I wanted to give an detailed explanation about the whitepapers and the source code but
@Anatole did it far better than I ever could. So go read his posts first if you want to understand what comes after. I just want to add a few points :
1) Why is full rate FP32 accumulation disabled on desktop Ampere, when it could have easily been enabled ? The answer : artificial segmentation.
Nvidia don't want AI researchers to use the gaming cards.
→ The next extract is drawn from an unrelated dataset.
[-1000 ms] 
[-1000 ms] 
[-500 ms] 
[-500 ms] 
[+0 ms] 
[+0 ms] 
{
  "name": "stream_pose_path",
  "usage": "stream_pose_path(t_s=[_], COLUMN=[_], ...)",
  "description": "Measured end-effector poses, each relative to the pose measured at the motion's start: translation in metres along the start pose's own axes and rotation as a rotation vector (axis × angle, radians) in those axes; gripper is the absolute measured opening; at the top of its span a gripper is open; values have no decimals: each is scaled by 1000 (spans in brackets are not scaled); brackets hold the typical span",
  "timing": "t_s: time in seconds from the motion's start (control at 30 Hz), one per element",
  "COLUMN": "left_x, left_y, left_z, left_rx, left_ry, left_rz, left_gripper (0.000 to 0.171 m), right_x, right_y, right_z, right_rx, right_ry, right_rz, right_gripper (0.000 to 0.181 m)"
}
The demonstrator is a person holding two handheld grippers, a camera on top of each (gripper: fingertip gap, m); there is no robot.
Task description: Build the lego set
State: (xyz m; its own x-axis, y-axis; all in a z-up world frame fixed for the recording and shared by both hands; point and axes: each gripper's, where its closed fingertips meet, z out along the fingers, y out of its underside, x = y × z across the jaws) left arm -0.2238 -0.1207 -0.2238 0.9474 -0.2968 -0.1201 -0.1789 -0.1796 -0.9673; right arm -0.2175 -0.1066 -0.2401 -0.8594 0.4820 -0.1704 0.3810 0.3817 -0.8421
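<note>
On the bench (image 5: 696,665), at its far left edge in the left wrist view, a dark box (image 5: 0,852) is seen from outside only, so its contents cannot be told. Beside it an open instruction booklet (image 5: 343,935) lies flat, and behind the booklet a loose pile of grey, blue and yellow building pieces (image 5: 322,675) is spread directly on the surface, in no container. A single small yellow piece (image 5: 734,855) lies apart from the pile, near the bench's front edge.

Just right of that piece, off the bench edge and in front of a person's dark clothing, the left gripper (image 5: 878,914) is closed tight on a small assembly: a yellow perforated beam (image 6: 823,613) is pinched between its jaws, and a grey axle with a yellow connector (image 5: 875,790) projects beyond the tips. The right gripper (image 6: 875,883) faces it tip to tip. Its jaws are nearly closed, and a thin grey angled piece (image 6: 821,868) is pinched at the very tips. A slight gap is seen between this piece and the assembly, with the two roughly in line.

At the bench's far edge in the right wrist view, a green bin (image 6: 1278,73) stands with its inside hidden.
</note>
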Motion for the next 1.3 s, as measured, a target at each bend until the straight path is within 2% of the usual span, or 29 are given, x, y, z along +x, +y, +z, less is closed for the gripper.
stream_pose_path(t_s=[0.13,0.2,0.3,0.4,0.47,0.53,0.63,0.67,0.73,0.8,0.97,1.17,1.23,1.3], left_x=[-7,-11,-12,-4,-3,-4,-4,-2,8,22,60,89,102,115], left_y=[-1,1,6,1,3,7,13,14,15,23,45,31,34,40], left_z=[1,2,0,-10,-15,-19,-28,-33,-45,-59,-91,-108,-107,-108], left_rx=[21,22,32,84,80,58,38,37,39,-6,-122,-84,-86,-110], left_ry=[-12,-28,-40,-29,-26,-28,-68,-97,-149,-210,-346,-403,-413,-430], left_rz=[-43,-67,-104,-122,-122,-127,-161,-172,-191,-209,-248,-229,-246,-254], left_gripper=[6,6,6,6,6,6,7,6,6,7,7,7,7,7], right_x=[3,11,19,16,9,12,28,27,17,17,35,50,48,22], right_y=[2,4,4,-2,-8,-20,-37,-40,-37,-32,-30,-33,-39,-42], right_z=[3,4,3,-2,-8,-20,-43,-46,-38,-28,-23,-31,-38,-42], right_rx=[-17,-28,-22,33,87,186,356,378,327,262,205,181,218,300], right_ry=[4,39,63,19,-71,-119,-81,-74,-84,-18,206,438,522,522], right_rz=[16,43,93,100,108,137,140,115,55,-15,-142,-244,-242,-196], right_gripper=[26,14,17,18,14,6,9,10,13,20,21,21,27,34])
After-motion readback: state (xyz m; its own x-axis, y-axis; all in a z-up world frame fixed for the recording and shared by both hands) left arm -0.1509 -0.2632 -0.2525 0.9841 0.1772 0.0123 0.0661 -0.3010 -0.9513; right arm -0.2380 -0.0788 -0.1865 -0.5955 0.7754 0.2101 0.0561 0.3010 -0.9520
@oldpuck made the assumption that FP32 accumulation is only useful for training; and it's higly possible this assumption is 100% true. Looking at the Internet, model training is the only use case I see mentioned. It would make sense for Nvidia, who wants to sell the AI researchers the more expensive stuff, to cripple the gaming cards in that specific task, making it much less useful for AI researchers but with no incidence on gamers since FP32 accumulation is only for training, not inference.
But that leads us to point
2) The full rate accumulation in Drake will probably be useless. It's there because Nvidia doesn't see the point in intentionally crippling Drake as it's not like it's gonna be used for AI research, but that doesn't mean that full rate will bring any actual improvement to DLSS performance.
3) (minor point) DLSS probably uses FP16 and not INT8 because in each marketing material where they talk about DLSS, they talk about TFLOPS and not TOPS. The schematics they use to illustrate the AI operations for DLSS are also the same as for FP16.
Now, regarding the calculator :
I used 2 videos from Digital Foundry : the one about an eventual Switch pro, and the one reviewing DLSS2.3 vs FSR2.0. I ended up using almost exclusively that second video, because the frame time costs were very different probably because of the different versions, and also in that first video they say some flat out wrong stuff, like DLSS cost is only related to output resolution (it's not)(Edit : actually it may be true which would indicate the 2nd video is the bogus one. Oops).
To approximate the ms cost, I based the calculator on the RTX 3080 data. The RTX 3090 data doesn't change much, and the other data point is the 2060 which doesn't benefit from sparsity, and as we don't know what would be the improvement this is a pretty bad base to estimate Drake performance. I did however use the 2060 data , combined with the 3080 data as the Ampere reference, to estimate what would be that sparsity improvement: I calculated it a 1.25x, which tracks with what
@Anatole said about the performance boost likely being far from the theoretical max of 2x because of the real-time aspect of DLSS (If I understood correctly).
I do think this calculator would really benefit from more data, as what's in the DF videos is really limited and leaves a huge margin of error. I you have any idea where I can find more data, I'd love to hear it.